Exercise requirements » A faithful copy of every entry, with the pictures removed, is what is needed here.
Provided entries START
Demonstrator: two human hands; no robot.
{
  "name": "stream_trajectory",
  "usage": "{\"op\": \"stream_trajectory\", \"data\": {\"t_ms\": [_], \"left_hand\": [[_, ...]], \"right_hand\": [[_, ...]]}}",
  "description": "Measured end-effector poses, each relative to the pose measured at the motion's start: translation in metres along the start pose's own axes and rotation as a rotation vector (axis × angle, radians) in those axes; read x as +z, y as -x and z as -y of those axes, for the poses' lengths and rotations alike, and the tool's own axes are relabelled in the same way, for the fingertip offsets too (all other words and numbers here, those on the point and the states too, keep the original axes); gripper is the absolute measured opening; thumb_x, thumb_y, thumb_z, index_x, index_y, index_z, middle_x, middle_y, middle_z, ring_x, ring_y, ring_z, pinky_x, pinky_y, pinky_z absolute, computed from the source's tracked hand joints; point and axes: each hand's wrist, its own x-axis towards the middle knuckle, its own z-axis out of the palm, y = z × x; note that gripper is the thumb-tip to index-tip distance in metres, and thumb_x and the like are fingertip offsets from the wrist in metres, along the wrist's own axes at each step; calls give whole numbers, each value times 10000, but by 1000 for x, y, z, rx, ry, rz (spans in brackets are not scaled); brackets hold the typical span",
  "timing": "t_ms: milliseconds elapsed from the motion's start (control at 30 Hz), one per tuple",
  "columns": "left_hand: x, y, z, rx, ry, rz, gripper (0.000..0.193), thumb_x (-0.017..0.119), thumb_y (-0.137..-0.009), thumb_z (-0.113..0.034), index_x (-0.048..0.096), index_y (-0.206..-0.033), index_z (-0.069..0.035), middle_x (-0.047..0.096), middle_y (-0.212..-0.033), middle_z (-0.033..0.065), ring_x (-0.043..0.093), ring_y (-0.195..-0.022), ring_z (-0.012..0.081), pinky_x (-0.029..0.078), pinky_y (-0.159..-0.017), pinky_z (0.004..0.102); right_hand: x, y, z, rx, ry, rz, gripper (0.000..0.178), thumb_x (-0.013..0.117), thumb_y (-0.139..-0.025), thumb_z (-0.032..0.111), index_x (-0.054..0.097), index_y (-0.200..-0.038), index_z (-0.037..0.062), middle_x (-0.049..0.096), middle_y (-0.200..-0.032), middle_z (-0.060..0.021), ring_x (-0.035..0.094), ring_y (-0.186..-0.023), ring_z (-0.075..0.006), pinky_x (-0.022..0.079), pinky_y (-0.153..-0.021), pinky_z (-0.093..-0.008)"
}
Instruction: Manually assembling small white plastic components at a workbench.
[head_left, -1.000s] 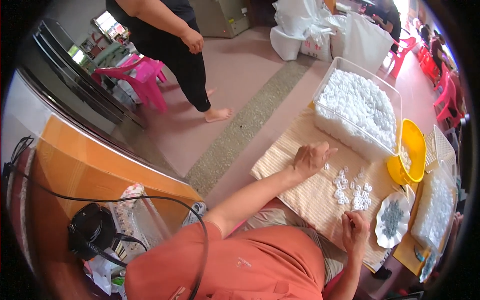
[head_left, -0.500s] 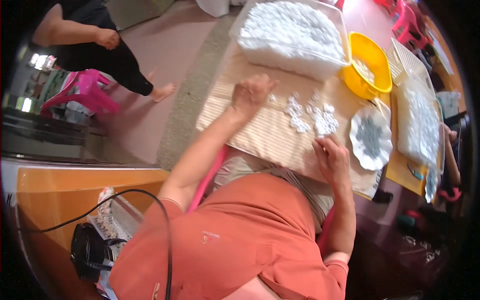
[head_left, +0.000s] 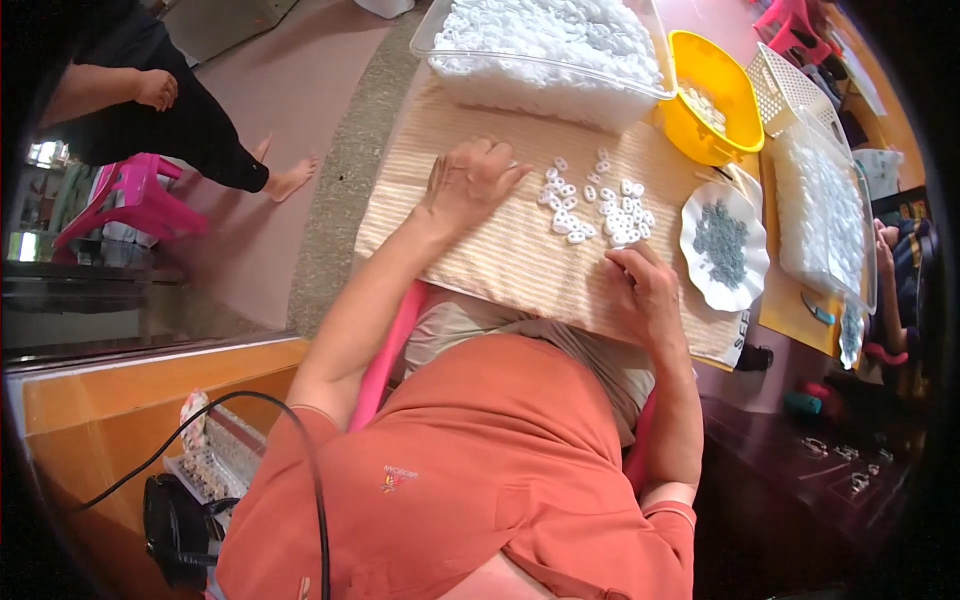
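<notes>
Small white oval plastic pieces with two holes (head_left: 623, 212) lie in two loose groups on the striped cloth (head_left: 400, 215). To their left, my left hand (head_left: 470, 185) rests low over the cloth with its fingers curled. A bit of white shows at its thumb and forefinger, seemingly one of these pieces. My right hand (head_left: 645, 290) is at the near edge of the right group, thumb and fingers drawn together. Its fingertips touch or nearly touch the closest pieces; whatever they hold is hidden.
Beyond the pieces stands a clear bin (head_left: 530, 90) heaped with white pieces. A yellow basin (head_left: 755, 110), a white fluted dish (head_left: 700, 285) of grey bits and another filled clear bin (head_left: 820, 215) are at right. A person (head_left: 215, 140) stands far left; another person's arm (head_left: 888, 290) shows at right.
The whole view has shifted, so the table sits higher and further left. My left hand's fingers have curled more by the loose white piece; my right hand stays beside the right group.
</notes>
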Motion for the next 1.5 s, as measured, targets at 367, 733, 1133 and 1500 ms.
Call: {"op": "stream_trajectory", "data": {"t_ms": [367,733,1133,1500], "left_hand": [[-12,2,-7,143,37,-57,272,743,-758,-244,611,-877,-39,618,-884,143,599,-866,343,504,-747,407],[-9,14,-46,13,216,275,319,701,-780,-146,572,-1043,-19,606,-913,173,616,-867,368,517,-753,441],[13,-5,-56,28,421,306,323,681,-765,-120,605,-1062,-20,626,-953,191,622,-889,373,513,-774,436],[11,8,-61,62,553,245,478,696,-710,-54,559,-1165,-15,594,-1052,203,592,-966,379,487,-855,423]], "right_hand": [[12,4,-9,259,-50,-73,123,664,-848,144,660,-917,42,633,-906,-111,633,-718,-315,503,-637,-412],[9,-6,-20,374,288,65,303,678,-854,267,649,-1062,49,644,-878,-125,647,-818,-301,497,-704,-395],[14,-28,-30,265,54,83,290,674,-818,131,651,-1086,20,643,-1022,-161,648,-863,-326,502,-773,-392],[5,-25,-49,309,113,-15,394,694,-789,109,606,-1152,-17,612,-1121,-218,613,-978,-388,485,-856,-409]]}}
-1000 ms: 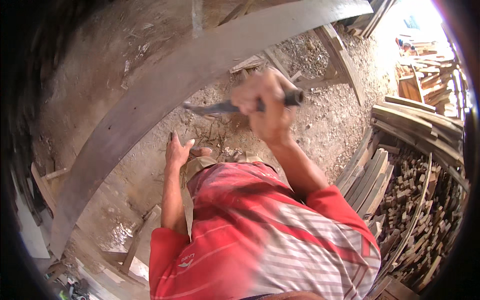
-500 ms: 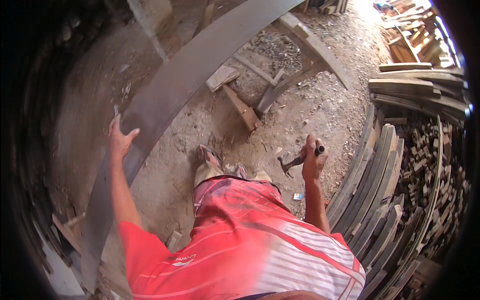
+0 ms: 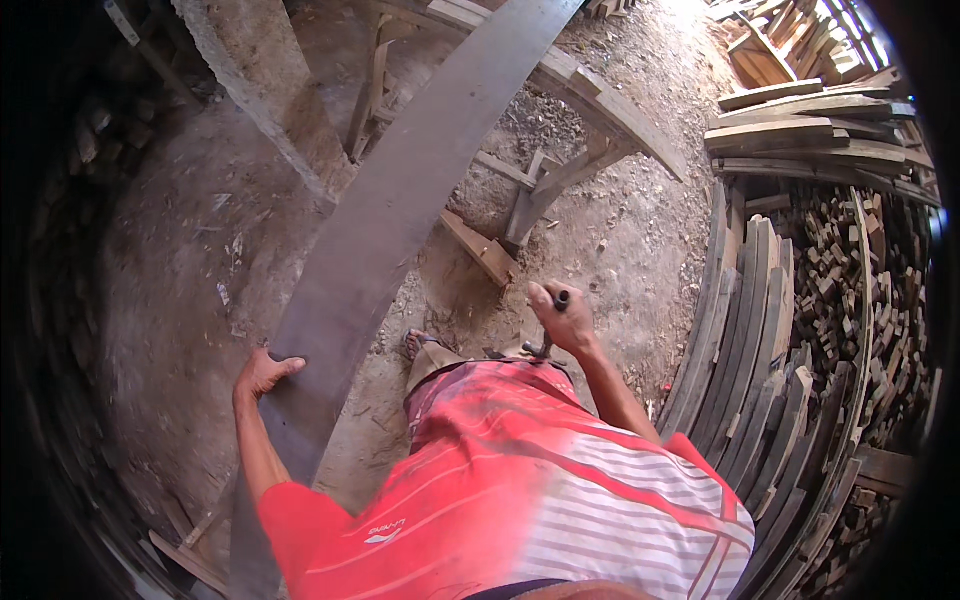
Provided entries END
Output below »
Demonstrator: two human hands; no robot.
{
  "name": "stream_trajectory",
  "usage": "{\"op\": \"stream_trajectory\", \"data\": {\"t_ms\": [_], \"left_hand\": [[_, ...]], \"right_hand\": [[_, ...]]}}",
  "description": "Measured end-effector poses, each relative to the pose measured at the motion's start: translation in metres along the start pose's own axes and rotation as a rotation vector (axis × angle, radians) in those axes; read x as +z, y as -x and z as -y of those axes, for the poses' lengths and rotations alike, and the tool's own axes are relabelled in the same way, for the fingertip offsets too (all other words and numbers here, those on the point and the states too, keep the original axes); gripper is the absolute measured opening; thumb_x, thumb_y, thumb_z, index_x, index_y, index_z, middle_x, middle_y, middle_z, ring_x, ring_y, ring_z, pinky_x, pinky_y, pinky_z absolute, computed from the source's tracked hand joints; point and axes: each hand's wrist, its own x-axis towards the middle knuckle, its own z-axis out of the palm, y = z × x; note that gripper is the thumb-tip to index-tip distance in metres, and thumb_x and the like are fingertip offsets from the wrist in metres, along the wrist's own axes at each step; calls give whole numbers, each value times 10000, but by 1000 for x, y, z, rx, ry, rz (spans in brackets are not scaled); brackets hold the typical span",
  "timing": "t_ms: milliseconds elapsed from the motion's start (control at 30 Hz), one per tuple",
  "columns": "left_hand: x, y, z, rx, ry, rz, gripper (0.000..0.193), thumb_x (-0.017..0.119), thumb_y (-0.137..-0.009), thumb_z (-0.113..0.034), index_x (-0.048..0.096), index_y (-0.206..-0.033), index_z (-0.069..0.035), middle_x (-0.047..0.096), middle_y (-0.212..-0.033), middle_z (-0.033..0.065), ring_x (-0.043..0.093), ring_y (-0.195..-0.022), ring_z (-0.012..0.081), pinky_x (-0.029..0.078), pinky_y (-0.159..-0.017), pinky_z (0.004..0.102); right_hand: x, y, z, rx, ry, rz, gripper (0.000..0.178), thumb_x (-0.013..0.117), thumb_y (-0.139..-0.025), thumb_z (-0.032..0.111), index_x (-0.054..0.097), index_y (-0.200..-0.038), index_z (-0.037..0.062), middle_x (-0.049..0.096), middle_y (-0.200..-0.032), middle_z (-0.060..0.021), ring_x (-0.035..0.094), ring_y (-0.186..-0.023), ring_z (-0.075..0.006), pinky_x (-0.022..0.079), pinky_y (-0.153..-0.021), pinky_z (-0.093..-0.008)"
}
Instruction: Manually assembling small white plastic components at a workbench.
[head_left, -1.000s] 
[head_left, -0.500s] 
[head_left, +0.000s] 
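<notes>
Small white oval plastic pieces with two holes (head_left: 623, 212) lie in two loose groups on the striped cloth (head_left: 400, 215). To their left, my left hand (head_left: 470, 185) rests low over the cloth with its fingers curled. A bit of white shows at its thumb and forefinger, seemingly one of these pieces. My right hand (head_left: 645, 290) is at the near edge of the right group, thumb and fingers drawn together. Its fingertips touch or nearly touch the closest pieces; whatever they hold is hidden.
Beyond the pieces stands a clear bin (head_left: 530, 90) heaped with white pieces. A yellow basin (head_left: 755, 110), a white fluted dish (head_left: 700, 285) of grey bits and another filled clear bin (head_left: 820, 215) are at right. A person (head_left: 215, 140) stands far left; another person's arm (head_left: 888, 290) shows at right.
The whole view has shifted, so the table sits higher and further left. My left hand's fingers have curled more by the loose white piece; my right hand stays beside the right group.
</notes>
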Motion for the next 1.5 s, as measured, targets at 367, 733, 1133 and 1500 ms.
Call: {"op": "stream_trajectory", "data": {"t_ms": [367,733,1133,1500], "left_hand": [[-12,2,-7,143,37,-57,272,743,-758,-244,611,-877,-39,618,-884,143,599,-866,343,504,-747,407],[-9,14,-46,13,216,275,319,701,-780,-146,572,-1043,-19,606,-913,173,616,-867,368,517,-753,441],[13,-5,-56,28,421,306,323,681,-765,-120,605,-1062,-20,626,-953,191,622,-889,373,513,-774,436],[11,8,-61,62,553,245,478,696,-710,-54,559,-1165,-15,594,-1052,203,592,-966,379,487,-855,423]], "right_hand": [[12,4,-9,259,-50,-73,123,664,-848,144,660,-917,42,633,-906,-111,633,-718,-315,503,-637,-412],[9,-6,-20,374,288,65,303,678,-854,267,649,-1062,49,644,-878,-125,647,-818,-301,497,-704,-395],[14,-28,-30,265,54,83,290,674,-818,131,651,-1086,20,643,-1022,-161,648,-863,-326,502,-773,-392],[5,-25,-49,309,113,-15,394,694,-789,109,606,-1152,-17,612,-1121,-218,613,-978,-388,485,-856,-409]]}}
-1000 ms: 
-500 ms: 
+0 ms: 

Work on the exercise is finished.